World-first undersea mini lab

A mini-lab submerged on Australia's Great Barrier Reef has been used to conduct the first controlled ocean acidification experiment in shallow coastal waters. The lab will help predict the effects of changed future ocean conditions, driven by climate-change, on ecosystems such as coral.

A researcher conducts ocean acidification experiments off Heron Island, Great Barrier Reef, Australia.
Credit: David I. Kline

An international team of scientists lead by Dr David Kline and Professor Ove Hoegh-Guldberg of the University of Queensland has devised a small lab-in-a-box set in shallow water two to six feet deep. Inside the box, elevated levels of water acidity mimic the composition of the future ocean as climate change continues, and the reaction of local corals is monitored (other corals in the vicinity were not adversely affected).
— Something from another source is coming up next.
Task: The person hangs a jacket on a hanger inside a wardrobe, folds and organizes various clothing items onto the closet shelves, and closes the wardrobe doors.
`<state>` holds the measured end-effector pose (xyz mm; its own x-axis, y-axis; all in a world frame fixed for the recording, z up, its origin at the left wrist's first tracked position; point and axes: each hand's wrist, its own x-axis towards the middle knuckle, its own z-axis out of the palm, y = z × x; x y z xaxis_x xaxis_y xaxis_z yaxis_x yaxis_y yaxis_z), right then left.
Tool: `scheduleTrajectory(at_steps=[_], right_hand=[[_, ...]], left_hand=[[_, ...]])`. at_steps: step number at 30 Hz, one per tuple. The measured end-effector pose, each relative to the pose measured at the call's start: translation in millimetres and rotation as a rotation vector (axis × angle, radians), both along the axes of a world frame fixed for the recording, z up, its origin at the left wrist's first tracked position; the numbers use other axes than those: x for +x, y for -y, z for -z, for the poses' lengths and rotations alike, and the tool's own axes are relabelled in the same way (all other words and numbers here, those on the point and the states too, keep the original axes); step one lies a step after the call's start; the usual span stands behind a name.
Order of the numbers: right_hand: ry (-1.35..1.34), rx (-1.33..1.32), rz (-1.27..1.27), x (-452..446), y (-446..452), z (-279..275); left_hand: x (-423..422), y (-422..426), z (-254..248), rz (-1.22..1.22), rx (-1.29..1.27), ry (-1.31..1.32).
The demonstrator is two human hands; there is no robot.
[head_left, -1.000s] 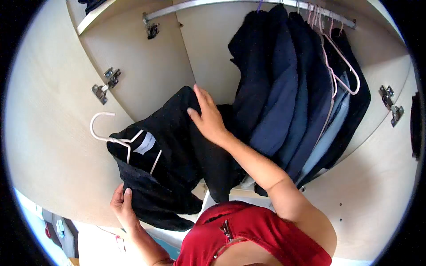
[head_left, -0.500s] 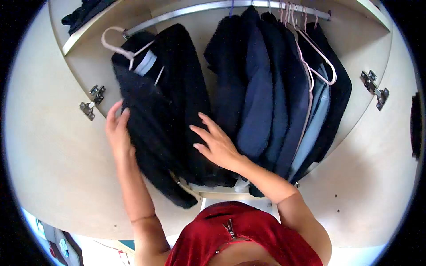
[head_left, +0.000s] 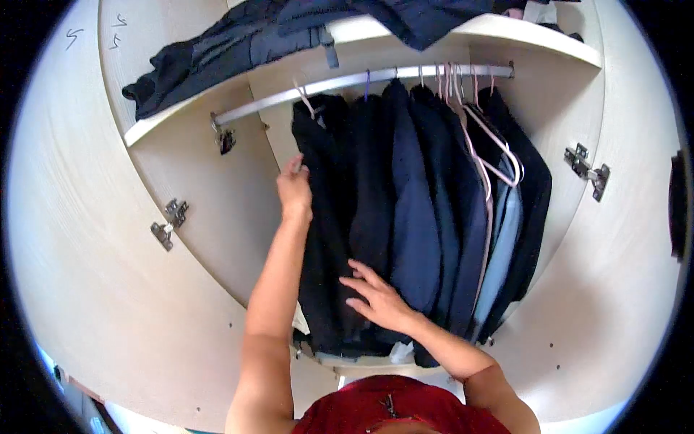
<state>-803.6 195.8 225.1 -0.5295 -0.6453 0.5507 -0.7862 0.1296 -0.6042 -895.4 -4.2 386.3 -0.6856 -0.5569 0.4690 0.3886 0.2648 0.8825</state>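
Note:
A black garment [head_left: 324, 217] hangs from the metal rail [head_left: 267, 103] on a pale pink hanger [head_left: 305, 100], at the left end of the row of clothes. At its upper left edge is my left hand [head_left: 295, 189], its fingers bent round the cloth edge and partly hidden. Lower down, my right hand [head_left: 379, 298] rests against the front of the dark clothes with its fingers spread. Directly right of the black garment hang a dark garment on a purple hook and a navy one [head_left: 413, 217].
Dark clothes [head_left: 253, 36] lie on the shelf [head_left: 506, 27] above the rail, partly over its edge. Pink hangers [head_left: 499, 155] and a light blue garment [head_left: 500, 253] hang at the right. Door hinges [head_left: 170, 224] stick out at both sides.
The black garment has gone up and to the right, from in front of the wardrobe onto the rail. Both hands moved with it, and the view has tilted up to show the shelf.

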Motion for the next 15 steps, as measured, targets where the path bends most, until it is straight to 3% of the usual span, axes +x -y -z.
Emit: scheduleTrajectory(at_steps=[4,8,11,14,15], right_hand=[[0.015,0.007,-0.019,2,-3,2],[-0.119,-0.094,-0.028,12,-13,-8],[-0.467,-0.169,0.193,29,-29,-40],[-0.673,-0.223,0.548,29,-40,-39],[-0.668,-0.180,0.588,24,-42,-36]], left_hand=[[-19,-14,33,-0.267,-0.645,0.097],[10,-33,34,-0.296,-0.726,0.152],[17,-30,62,-0.245,-0.698,-0.011],[38,-31,83,-0.344,-0.893,-0.251],[40,-27,97,-0.312,-0.819,-0.154]])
The study, published in Scientific Reports, describes how predicted future ocean conditions are simulated by the lab, sited off Heron Island in Australia's Great Barrier Reef.

‘Installing systems like this at reefs and other aquatic environments could be instrumental in helping us identify how ecosystems will change and which locations and ecosystem types are more likely to remain robust and resilient,’ says Lida Teneva, a Stanford doctoral student who worked on the project.

‘From this, we can determine which habitats to focus our conservation efforts on as strongholds for the future.’

Oceans absorb more than a quarter of all atmospheric CO2, concentrations of which are increasing at a rate twice as fast as at any time in the past 800,000 years or more. This leads to increasingly intense water acidification and widespread coral reef destruction. The potential loss is tremendous: reefs provide aquaculture, protein and storm protection for about 1 billion people worldwide.

Standard in situ studies of ocean acidification have multiple drawbacks, including a lack of control over treatment conditions and a tendency to expose organisms to more extreme and variable pH levels than those predicted in the next century. So, in 2007, the Monterey Bay Aquarium Research Institute in California developed a system that allows for highly controlled semi-enclosed experiments in the deep sea. For this recent study, the researchers modified the system for use in coral reefs.

The system uses a network of sensors to monitor water conditions and maintain experimental pH levels as offsets from environmental pH. It avoids many of the problems associated with standard in situ ocean acidification studies and, unlike lab and aquarium experiments, makes it possible to study amid natural conditions such as seasonal environmental changes and ambient seawater chemistry.